March 5th, 2008, 2:33
Hi,
I am having a clicking WD2500JS. It does not click the way it would if heads were bad, that's a kind of 'soft' clicking. This one clicks louder than the ones with head problems.
this is my observation, I will try to find a donor and keep u updated...
pepe
March 5th, 2008, 11:53
Starling wrote:PCB numbers look too different. I would try to find a 2061-001209-390 PCB before trying head/preamp swap...
Thanks, Starling. That's my strategy. Someone located one for me. I'll post the results.
I don't know about you, but WDC head swaps are difficult and I would prefer to avoid them if possible.
Jon
March 5th, 2008, 11:54
pepe wrote:Hi,
I am having a clicking WD2500JS. It does not click the way it would if heads were bad, that's a kind of 'soft' clicking. This one clicks louder than the ones with head problems.
this is my observation, I will try to find a donor and keep u updated...
pepe
Have you seen any problems with top cover alignment issues on these larger WD drives?
Jon
March 6th, 2008, 3:16
Hi,
not yet.
Mine was suffering of some PCB problem. So replacing the PCB and reprogramming ROM solved the issue.
pepe
March 6th, 2008, 22:14
About cover alignment problem.
There's no such problem

The problem is that after some time heads change their original condition(get drity, bend a little, gain weight, reallign between each other etc) thus original adaptives work no more and the drive starts clicking unable to catch servo.

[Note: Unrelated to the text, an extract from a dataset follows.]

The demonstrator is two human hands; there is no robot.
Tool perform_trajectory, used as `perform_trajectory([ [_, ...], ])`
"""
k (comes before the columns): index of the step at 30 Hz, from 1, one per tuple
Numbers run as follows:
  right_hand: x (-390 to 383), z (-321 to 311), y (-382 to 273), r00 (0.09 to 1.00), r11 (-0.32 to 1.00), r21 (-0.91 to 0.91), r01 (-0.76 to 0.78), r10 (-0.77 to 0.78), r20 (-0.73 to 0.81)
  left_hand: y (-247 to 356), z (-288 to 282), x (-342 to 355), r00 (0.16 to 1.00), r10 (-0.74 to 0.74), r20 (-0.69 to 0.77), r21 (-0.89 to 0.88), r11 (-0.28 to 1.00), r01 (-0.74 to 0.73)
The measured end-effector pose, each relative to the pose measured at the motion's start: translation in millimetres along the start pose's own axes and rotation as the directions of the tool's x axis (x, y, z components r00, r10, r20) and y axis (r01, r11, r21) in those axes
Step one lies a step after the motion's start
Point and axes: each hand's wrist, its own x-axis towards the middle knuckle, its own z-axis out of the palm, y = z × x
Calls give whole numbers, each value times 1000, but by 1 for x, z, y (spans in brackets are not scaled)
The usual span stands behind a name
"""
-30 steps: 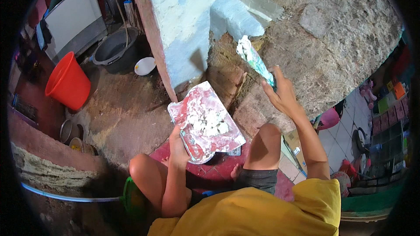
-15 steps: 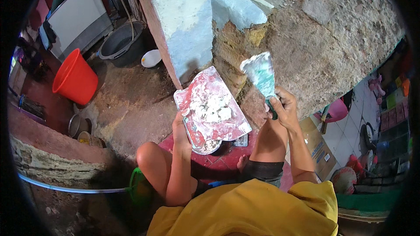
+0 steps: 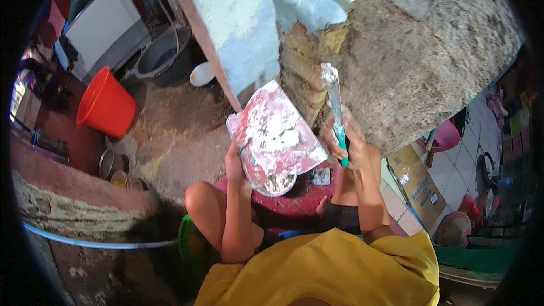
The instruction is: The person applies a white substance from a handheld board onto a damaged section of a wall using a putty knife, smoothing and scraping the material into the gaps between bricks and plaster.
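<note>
My left hand [image 3: 233, 161] is closed on the left edge of a reddish board [image 3: 307, 160] smeared with white. A mound of white putty [image 3: 275, 135] lies on top of it. In my right hand [image 3: 356, 139] is a putty knife [image 3: 336, 102] with a teal handle. Its blade points up and shows nearly edge-on, with a lump of white putty at the tip. Beyond the board rises a pale blue wall [image 3: 256, 51], partly coated in white, beside a rough, bare wall surface [image 3: 419, 51]. Under the board's near edge sits a bowl [image 3: 276, 191] of white material, partly hidden.
At the left stand an orange-red bucket [image 3: 107, 105] and a black tub [image 3: 161, 59]. A green hoop-like rim [image 3: 182, 237] and a pale blue hose [image 3: 107, 243] lie near my left knee. A cardboard piece [image 3: 422, 190] and a pink basin [image 3: 443, 137] are at the right.
The putty knife has turned from blade face showing to nearly edge-on, and has shifted slightly left and down. My left hand still holds the board, almost unmoved. The view has tilted slightly.
</note>
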Motion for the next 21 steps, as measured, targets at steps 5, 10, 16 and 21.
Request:
perform_trajectory([
  [5, -21, -17, 12, 966, 996, -69, -55, 71, 248, 5, -1, 2, 996, -56, 68, -45, 997, 59],
  [10, -14, -34, 5, 960, 954, -300, -1, 85, 268, 11, 13, -6, 992, -98, 74, -26, 995, 101],
  [16, -26, -24, -17, 990, 784, -621, -4, 92, 110, 24, 3, -8, 998, -25, 50, -77, 997, 28],
  [21, -33, -27, -29, 984, 638, -761, 117, 32, 178, 26, 10, -16, 998, -52, 19, -46, 998, 53],
])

On WD you can try to play with the cover changing the angle of the headstack axis and this helps quite often. Why? This basically helps to readjust the heads back to original state. This works best on 1 or 2-head drives but if there are more heads too many different parameters overlap and chances that this will work on such drives go down exponentially.
That's how I see it
March 6th, 2008, 23:42
Starling,
I fully agree.
Jon
March 12th, 2008, 10:25
I obtained a working PCB with the same number. It didn't make any difference. Even hot-swapping had no improvement. I conclude that the head stack is bad.